Man könnte da irgendwas mit irgendwelchen flags rum-murksen, aber wie das deiner Meinung nach aussehen würde, würde mich jetzt schon interessieren.

FALLS(!) ich das richtig verstanden habe, wäre das ja sowas wie
game.sagEinemSpielerBescheidDassErMirBescheidSagenDarfDassErEinenZugGemachtHat();
und dieses gegenseitige "bescheid sagen" müßte man irgendwie in eine vernünftige Reihenfolge bringen - da wäre sowas wie
game.holeDirZugVonSpieler();
irgendwie einfacher...
Aber vielleicht habe ich das auch falsch interpretiert.

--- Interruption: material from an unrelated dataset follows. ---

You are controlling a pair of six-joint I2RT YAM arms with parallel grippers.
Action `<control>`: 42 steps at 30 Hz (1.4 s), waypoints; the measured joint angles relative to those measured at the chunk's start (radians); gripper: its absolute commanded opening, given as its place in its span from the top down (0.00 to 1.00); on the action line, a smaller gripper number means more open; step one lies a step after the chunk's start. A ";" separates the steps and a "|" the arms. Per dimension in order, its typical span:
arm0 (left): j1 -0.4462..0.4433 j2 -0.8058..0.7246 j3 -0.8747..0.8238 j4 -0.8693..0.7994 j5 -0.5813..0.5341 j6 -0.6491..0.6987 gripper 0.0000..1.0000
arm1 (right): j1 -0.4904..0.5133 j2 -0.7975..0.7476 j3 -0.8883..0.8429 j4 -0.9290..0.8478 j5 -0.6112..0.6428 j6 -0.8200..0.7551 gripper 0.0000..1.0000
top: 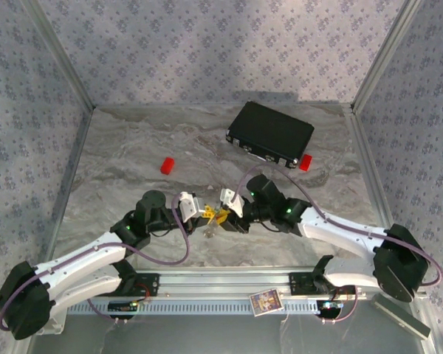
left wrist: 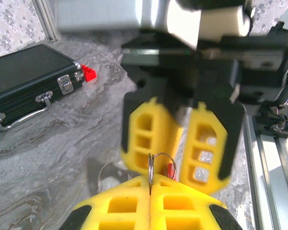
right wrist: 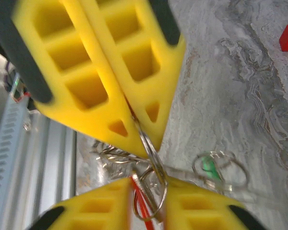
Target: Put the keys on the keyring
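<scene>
**Left gripper** [left wrist: 150, 184] [right wrist: 144, 143] [top: 204, 213]: yellow fingers pressed flat together, clenched on the keyring.

**Keyring** [left wrist: 150, 167] [right wrist: 151, 158]: thin silvery wire ring, pinched edge-on at the left fingertips. It is held just above the tabletop and juts into the gap of the opposing gripper.

**Right gripper** [right wrist: 149, 188] [left wrist: 175, 172] [top: 224, 215]: meets the left tip to tip over the near middle of the table. Jaws parted, one yellow finger on each side of the ring; the ring's free end sits in the gap. Whether either pad touches the wire cannot be told.

**Red key** [right wrist: 138, 203] [left wrist: 171, 170]: red sliver in the same gap, right beside the ring. Whether it is threaded on cannot be told.

**Green key** [right wrist: 209, 167]: lies on the tabletop just beside the right fingers, apart from both grippers; blurred.

**Silvery tangle** [right wrist: 110, 155]: pale wire or chain on the tabletop below the left fingertips, too blurred to make out.

**Tabletop** [top: 118, 147]: grey marbled surface, walled on three sides.

**Aluminium rail** [top: 221, 284]: runs along the near edge and carries both arm bases.

**Black case** [top: 271, 133] [left wrist: 24, 81]: closed, with silver latches and handle; far right of centre, well apart from the grippers.

**Right red block** [top: 305, 162] [left wrist: 89, 73]: touching or just beside the case's near corner.

**Left red block** [top: 167, 164]: alone on the tabletop, left of centre, beyond the left arm.
</scene>
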 measured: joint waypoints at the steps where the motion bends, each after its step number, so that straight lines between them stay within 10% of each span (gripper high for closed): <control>1: 0.000 0.000 0.000 0.000 0.002 0.000 1.00 | 0.000 0.003 0.000 -0.006 0.002 0.003 0.67; 29: 0.000 0.000 0.000 0.002 0.011 0.000 1.00 | -0.010 -0.126 -0.003 -0.040 0.050 0.000 0.68; 42: 0.000 0.000 0.000 0.002 0.019 0.000 1.00 | -0.019 -0.116 -0.003 -0.039 0.050 0.014 0.94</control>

BTW: ... ob ein ZUG tatsächlich die Kompetenz haben sollte, zu entscheiden, ob er der "istLastMove" (d.h. ob das Spiel zuende ist) ist, ist IMHO aber SEHR fraglich....


----------



## parabool (17. Jul 2008)

:gaen: 

Ja natürlich läuft das mindestens 1 Thread.
Die eigentliche Spielsteuerung  wollte er jedoch ohne Threads machen oder ?



> Aber vielleicht habe ich das auch falsch interpretiert.


hast Du. bzw. da gibt es nichts falsch zu interpretieren.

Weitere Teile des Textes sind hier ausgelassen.